_Task_
Within the listing below, how many lines feature the word "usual"? Reply with only that number.

_Given records_
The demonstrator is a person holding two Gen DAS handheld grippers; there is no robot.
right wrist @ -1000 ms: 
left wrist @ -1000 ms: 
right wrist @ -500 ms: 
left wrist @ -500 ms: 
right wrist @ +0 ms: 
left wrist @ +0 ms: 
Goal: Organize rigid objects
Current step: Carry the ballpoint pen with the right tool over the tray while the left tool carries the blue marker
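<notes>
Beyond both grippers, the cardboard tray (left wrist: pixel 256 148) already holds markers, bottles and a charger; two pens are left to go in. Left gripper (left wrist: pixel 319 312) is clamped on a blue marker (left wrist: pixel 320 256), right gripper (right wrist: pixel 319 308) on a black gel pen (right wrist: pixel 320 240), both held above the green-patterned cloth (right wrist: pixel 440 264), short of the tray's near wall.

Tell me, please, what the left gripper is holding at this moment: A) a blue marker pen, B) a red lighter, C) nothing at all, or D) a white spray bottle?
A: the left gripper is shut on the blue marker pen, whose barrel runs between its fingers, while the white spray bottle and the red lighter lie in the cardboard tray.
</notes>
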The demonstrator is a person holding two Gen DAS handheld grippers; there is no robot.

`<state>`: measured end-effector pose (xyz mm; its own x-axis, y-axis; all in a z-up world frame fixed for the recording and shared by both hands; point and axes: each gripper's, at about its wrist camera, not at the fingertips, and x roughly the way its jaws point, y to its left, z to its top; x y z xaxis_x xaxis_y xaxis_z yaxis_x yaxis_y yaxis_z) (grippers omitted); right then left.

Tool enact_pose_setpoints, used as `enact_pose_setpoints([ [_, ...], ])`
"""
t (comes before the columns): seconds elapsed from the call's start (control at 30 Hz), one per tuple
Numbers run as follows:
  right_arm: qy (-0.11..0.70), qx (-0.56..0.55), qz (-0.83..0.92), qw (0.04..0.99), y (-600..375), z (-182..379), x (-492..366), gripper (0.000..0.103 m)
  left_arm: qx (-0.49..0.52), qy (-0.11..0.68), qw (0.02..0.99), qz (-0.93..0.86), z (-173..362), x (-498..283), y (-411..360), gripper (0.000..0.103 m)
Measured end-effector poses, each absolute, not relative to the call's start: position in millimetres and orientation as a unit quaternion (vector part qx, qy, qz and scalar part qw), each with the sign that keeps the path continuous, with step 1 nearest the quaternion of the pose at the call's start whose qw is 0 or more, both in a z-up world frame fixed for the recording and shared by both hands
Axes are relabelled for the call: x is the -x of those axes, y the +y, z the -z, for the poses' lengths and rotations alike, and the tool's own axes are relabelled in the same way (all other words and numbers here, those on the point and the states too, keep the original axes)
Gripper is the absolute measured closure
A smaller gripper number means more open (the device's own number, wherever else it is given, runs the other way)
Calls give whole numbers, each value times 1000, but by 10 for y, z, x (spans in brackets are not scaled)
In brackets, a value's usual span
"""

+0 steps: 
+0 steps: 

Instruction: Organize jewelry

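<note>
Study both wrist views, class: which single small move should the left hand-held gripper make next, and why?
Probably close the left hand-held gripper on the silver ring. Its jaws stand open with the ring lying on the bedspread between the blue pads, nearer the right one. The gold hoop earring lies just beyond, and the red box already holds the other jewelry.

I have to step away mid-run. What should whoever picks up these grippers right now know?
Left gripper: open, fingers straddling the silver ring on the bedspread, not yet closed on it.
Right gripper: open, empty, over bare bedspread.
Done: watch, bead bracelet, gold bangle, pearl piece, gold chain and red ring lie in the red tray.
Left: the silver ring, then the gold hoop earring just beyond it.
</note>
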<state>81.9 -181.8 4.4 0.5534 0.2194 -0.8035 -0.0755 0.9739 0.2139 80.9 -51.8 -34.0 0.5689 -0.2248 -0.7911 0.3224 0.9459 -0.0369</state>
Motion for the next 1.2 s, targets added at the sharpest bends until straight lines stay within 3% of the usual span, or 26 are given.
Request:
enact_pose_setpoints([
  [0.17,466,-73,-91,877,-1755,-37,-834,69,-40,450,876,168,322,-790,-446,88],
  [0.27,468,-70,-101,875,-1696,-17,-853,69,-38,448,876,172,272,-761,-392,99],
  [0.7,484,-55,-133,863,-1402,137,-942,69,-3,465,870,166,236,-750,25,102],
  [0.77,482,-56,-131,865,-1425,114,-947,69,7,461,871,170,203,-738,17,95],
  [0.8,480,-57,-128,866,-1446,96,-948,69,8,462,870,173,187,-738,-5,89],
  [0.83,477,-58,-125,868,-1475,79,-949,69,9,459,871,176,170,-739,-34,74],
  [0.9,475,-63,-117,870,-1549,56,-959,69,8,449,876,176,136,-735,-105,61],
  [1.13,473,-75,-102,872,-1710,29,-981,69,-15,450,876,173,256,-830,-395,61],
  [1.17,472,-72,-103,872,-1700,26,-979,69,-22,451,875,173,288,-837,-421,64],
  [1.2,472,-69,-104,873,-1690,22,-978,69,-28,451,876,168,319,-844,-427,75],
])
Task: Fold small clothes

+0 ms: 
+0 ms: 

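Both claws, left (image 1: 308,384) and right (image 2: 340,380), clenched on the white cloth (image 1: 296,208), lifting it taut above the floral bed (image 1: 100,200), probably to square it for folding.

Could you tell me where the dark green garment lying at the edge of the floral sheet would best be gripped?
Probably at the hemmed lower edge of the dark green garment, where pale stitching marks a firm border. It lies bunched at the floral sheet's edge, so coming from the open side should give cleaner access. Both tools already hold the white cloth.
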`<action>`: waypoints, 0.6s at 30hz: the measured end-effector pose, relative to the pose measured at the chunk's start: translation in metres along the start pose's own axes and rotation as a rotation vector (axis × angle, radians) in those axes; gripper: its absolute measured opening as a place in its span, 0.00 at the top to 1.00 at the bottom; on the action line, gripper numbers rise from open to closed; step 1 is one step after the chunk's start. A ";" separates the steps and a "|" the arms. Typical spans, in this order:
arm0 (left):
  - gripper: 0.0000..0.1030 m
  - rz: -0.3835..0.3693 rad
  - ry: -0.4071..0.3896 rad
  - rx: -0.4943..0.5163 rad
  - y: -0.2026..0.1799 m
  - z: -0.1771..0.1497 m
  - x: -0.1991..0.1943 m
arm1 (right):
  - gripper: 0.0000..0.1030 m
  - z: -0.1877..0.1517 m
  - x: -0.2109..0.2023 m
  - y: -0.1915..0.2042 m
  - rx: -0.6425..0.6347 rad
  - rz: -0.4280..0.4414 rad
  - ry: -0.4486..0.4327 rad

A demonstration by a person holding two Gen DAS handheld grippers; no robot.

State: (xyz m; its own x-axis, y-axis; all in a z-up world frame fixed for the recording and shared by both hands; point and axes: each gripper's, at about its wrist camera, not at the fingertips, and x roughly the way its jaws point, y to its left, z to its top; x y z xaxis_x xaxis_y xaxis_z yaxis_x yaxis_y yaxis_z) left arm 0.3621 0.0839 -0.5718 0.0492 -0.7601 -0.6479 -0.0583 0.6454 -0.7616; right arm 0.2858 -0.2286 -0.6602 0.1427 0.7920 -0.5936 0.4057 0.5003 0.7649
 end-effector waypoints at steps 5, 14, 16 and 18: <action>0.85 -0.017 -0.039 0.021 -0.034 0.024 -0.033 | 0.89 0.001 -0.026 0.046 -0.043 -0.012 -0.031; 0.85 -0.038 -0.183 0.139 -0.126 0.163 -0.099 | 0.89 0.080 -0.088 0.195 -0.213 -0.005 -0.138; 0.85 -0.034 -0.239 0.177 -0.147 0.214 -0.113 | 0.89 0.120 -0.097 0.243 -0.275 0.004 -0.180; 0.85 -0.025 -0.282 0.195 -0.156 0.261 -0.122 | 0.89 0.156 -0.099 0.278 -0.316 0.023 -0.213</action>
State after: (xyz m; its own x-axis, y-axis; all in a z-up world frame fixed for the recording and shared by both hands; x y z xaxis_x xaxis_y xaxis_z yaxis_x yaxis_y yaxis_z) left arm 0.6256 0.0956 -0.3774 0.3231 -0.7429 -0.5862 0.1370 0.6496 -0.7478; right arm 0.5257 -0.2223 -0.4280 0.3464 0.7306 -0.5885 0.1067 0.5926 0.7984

_Response to this exercise_
2